> _Aim of the task_
The entries below contain pictures. Write out only the lines from the line with "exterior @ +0" up to and including the line with "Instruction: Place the", exactly, without them.

> _Given data_
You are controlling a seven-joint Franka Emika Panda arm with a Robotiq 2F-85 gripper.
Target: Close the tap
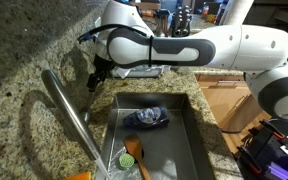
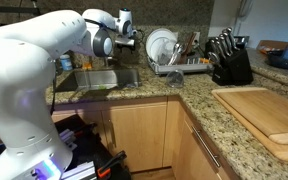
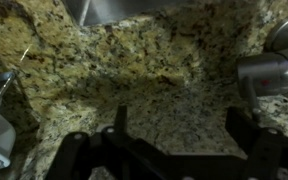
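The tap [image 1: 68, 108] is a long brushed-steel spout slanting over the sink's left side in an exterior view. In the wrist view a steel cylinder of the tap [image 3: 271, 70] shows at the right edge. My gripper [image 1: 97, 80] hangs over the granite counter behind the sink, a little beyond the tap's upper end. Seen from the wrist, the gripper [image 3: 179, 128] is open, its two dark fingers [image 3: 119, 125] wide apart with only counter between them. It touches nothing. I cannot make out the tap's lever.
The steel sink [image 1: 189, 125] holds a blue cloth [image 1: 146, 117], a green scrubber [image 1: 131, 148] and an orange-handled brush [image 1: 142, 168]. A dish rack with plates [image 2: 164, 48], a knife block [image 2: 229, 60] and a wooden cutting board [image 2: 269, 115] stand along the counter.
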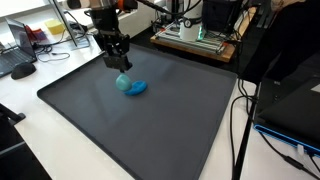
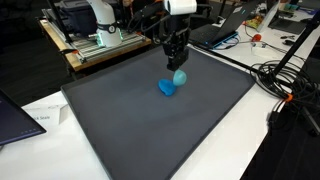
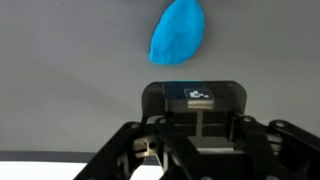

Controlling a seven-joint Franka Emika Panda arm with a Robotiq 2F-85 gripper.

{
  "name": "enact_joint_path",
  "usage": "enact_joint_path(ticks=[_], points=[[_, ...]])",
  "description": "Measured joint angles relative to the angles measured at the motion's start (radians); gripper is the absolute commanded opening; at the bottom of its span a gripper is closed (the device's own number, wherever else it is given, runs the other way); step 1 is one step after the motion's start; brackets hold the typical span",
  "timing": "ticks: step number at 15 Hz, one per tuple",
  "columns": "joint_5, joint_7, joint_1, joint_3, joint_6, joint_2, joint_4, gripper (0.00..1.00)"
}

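Note:
A small blue rounded object [image 1: 131,86] lies on the dark grey mat [image 1: 110,125]. It shows in both exterior views and looks paler teal at one end [image 2: 180,77] and deeper blue at the other [image 2: 166,89]. My gripper [image 1: 118,64] hangs just above its paler end, fingers pointing down [image 2: 176,62]. In the wrist view the blue object [image 3: 178,32] lies on the mat ahead of the fingers [image 3: 197,110], apart from them. The fingers look closed together with nothing seen between them.
The mat covers most of a white table [image 2: 255,130]. Machines and boxes [image 1: 195,30] stand behind the mat's far edge [image 2: 95,40]. Cables [image 2: 290,85] and a black stand [image 1: 275,45] sit off one side. A laptop [image 2: 15,115] lies at a corner.

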Motion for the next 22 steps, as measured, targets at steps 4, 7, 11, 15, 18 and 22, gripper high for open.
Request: enact_joint_path(ticks=[4,7,11,15,18,22], points=[[0.006,-0.004,-0.001,0.000,-0.003,0.002,0.000,0.22],[0.092,-0.088,-0.024,0.002,-0.032,0.009,0.003,0.22],[0.222,-0.236,-0.080,0.004,-0.113,0.015,0.020,0.22],[0.335,-0.353,-0.137,0.003,-0.196,0.042,0.064,0.22],[0.417,-0.437,-0.174,0.003,-0.255,0.082,0.110,0.22],[0.491,-0.514,-0.216,0.003,-0.331,0.152,0.177,0.22]])
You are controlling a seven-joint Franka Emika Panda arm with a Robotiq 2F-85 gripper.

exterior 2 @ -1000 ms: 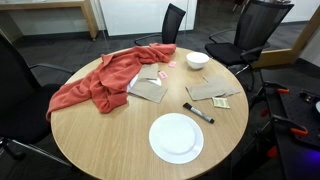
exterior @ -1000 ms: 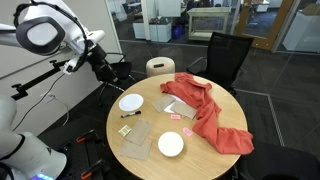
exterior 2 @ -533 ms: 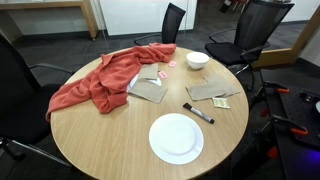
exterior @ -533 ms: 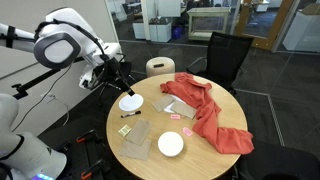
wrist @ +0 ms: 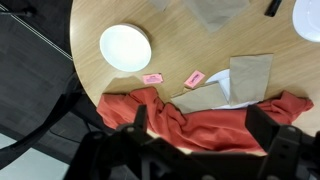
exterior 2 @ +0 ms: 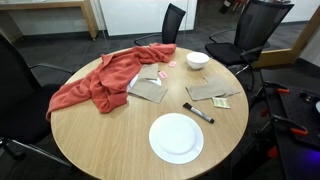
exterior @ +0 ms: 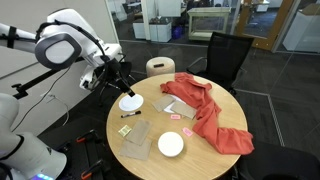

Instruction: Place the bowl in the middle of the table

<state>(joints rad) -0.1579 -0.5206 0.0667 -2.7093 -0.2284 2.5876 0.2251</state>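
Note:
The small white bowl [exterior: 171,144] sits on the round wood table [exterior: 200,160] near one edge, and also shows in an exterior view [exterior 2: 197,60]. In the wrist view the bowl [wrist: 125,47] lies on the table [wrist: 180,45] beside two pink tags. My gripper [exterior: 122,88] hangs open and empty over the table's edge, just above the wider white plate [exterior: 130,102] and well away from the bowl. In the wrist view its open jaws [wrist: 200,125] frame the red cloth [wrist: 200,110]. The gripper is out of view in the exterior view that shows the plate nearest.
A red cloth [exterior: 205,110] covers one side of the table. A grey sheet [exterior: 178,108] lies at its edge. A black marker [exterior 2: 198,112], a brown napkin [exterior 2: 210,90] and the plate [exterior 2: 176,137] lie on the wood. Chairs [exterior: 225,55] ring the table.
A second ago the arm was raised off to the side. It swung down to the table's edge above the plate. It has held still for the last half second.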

> _Answer below_
exterior @ +0 ms: 

Instruction: Place the bowl in the middle of the table

The exercise requires no further work.